Wednesday, August 09, 2006

Junior High

For the first time in 7 years I didn't walk my baby to school, I didn't get to hold her hand, and I didn't even drive with her...its her first day of 7th grade, Ken took her on his way to work...I am heart broken, bawling like a baby...who would have thought.

She looked so beautiful, dressed in blue and with her hair in a pony tail....she looked amazing :o) she was so scared and nervous, she hugged me tightly saying our good-byes, I kissed her on the forhead like always...watched them drive away...and thats when it hit me, my baby is truely growing up...

I cried the first day of kinder, I walked her to her door, her tiny hand in mine...she ran in to be with her friends...and I walked her like that everyday up till the last day of 6th grade...every morning we held hands and talked on the way to school...and every afternoon I was right there to walk home with her...she was never to "grown up" to hold my hand, never to cool...she would reach for my hand and tell me everything about her day...

I knew this would be a change for me, but I don't think I expected it to hit me like this...that I would break down as she drove away, my little girl is in junior high. Today is a short day, she will be home at 1:30 (minimum day) her friends mom is bringing them home since I have no car lol...I miss her already, her giggling in her room while she watches saved by the bell...or asking me every few minutes for something, I just hate to have to let go, to watch her grow up, I miss the little girl who held my hand, who was never to cool for her mom, she still holds my hand at stores, unless she sees someone cool lol...I guess all babies have to grow up...

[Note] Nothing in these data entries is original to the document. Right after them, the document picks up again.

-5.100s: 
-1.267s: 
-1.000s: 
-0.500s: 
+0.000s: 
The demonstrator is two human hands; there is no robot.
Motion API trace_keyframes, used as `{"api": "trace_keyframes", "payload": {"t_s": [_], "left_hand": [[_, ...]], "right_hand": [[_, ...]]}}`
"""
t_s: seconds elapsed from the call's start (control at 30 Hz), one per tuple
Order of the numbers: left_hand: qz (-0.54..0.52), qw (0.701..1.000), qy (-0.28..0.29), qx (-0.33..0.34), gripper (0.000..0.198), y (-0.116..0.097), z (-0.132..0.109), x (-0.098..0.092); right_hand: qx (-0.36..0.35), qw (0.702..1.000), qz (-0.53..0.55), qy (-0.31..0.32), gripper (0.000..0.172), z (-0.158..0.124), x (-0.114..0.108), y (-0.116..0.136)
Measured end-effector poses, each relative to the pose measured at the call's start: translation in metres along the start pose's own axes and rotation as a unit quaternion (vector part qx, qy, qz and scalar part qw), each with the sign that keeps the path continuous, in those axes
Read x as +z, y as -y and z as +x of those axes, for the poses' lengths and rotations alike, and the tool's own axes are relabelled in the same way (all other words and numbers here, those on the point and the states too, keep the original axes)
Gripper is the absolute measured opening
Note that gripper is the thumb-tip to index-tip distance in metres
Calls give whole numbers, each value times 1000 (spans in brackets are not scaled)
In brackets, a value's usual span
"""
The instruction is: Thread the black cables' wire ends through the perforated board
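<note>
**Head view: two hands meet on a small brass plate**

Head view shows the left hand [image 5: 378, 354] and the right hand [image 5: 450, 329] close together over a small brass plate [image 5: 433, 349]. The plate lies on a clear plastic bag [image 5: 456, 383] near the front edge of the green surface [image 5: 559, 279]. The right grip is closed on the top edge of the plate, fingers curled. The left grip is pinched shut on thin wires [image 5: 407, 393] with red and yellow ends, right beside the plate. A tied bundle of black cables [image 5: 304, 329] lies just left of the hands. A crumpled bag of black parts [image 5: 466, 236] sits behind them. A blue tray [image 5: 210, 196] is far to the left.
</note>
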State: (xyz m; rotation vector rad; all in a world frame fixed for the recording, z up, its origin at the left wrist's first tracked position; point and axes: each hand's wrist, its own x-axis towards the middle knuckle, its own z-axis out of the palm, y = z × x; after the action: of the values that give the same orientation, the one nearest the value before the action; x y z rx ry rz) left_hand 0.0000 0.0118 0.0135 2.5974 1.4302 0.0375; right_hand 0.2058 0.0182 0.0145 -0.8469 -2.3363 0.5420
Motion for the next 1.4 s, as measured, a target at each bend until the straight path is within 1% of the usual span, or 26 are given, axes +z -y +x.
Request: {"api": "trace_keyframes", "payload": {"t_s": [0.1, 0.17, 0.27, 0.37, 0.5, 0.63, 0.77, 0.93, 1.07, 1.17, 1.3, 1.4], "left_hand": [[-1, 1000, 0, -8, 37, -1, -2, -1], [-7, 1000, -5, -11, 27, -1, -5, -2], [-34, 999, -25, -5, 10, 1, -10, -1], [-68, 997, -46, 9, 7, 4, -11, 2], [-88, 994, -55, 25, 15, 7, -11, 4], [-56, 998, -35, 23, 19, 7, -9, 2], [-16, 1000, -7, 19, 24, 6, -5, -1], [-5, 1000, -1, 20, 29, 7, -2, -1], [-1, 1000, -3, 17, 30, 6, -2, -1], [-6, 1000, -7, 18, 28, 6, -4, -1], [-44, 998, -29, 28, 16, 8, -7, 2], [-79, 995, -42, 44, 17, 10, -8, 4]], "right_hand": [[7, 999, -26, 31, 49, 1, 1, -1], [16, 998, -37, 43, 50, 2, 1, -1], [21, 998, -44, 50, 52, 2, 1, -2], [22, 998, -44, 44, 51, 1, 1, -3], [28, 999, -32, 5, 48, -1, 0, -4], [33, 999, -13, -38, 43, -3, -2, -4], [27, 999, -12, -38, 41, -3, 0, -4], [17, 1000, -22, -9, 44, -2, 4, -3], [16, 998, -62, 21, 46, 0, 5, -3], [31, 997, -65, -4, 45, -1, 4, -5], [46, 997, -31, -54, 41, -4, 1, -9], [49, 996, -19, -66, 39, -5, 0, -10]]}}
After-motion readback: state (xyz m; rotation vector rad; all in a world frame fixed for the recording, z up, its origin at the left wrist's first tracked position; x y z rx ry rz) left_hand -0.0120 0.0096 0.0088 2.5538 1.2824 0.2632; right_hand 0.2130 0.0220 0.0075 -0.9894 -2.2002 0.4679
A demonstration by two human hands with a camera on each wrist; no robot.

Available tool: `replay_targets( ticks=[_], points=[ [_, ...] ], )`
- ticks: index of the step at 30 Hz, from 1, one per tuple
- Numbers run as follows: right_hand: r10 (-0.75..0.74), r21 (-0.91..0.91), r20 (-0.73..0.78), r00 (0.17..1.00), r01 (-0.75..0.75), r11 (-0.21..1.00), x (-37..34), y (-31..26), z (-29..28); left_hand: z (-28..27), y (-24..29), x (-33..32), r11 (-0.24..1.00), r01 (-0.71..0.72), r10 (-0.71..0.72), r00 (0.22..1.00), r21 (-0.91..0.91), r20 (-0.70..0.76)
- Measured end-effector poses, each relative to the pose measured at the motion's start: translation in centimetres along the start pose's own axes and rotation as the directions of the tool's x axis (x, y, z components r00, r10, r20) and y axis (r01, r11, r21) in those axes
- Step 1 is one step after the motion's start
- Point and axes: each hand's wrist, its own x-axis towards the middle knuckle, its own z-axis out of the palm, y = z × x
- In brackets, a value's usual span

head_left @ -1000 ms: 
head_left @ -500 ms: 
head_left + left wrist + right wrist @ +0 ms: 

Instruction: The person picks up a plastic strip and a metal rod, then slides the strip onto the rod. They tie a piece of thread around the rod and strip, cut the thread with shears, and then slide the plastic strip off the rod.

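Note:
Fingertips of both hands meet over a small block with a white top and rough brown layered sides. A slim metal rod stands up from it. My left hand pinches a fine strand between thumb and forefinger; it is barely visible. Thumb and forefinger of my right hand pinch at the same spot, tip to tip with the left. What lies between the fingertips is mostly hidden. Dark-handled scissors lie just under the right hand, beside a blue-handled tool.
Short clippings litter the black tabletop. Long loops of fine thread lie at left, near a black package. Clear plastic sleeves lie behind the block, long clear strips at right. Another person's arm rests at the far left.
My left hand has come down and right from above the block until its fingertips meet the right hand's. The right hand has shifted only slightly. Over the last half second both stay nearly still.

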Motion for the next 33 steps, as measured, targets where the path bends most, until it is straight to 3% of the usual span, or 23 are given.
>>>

Well I am going to go curl up in bed with the dogs and cat and just be sad for a bit, I mean its not everyday a mom faces the fact that her baby is growing up, and for the first time since her first day of school, I wasn't with her...oh man is this hurting...yep I am a true, deep down, mommy...and I just wanted a little more time...

bye all, I will update on the first day later...right now I just need to deal with these sad emotions...bye bye

2 comments:

Army Wife Extraordinaire *~A.W.E.*~ said...

Awww it's so hard to watch them grow up. Watching my daughter grduate high school was surreal. I could not believe it was over -- school that is.

Peanutt said...

Awww I guess it doesn't get any easier as they grow up!!! Mine start 1st and 3rd grades...and I was hoping it would be better!!!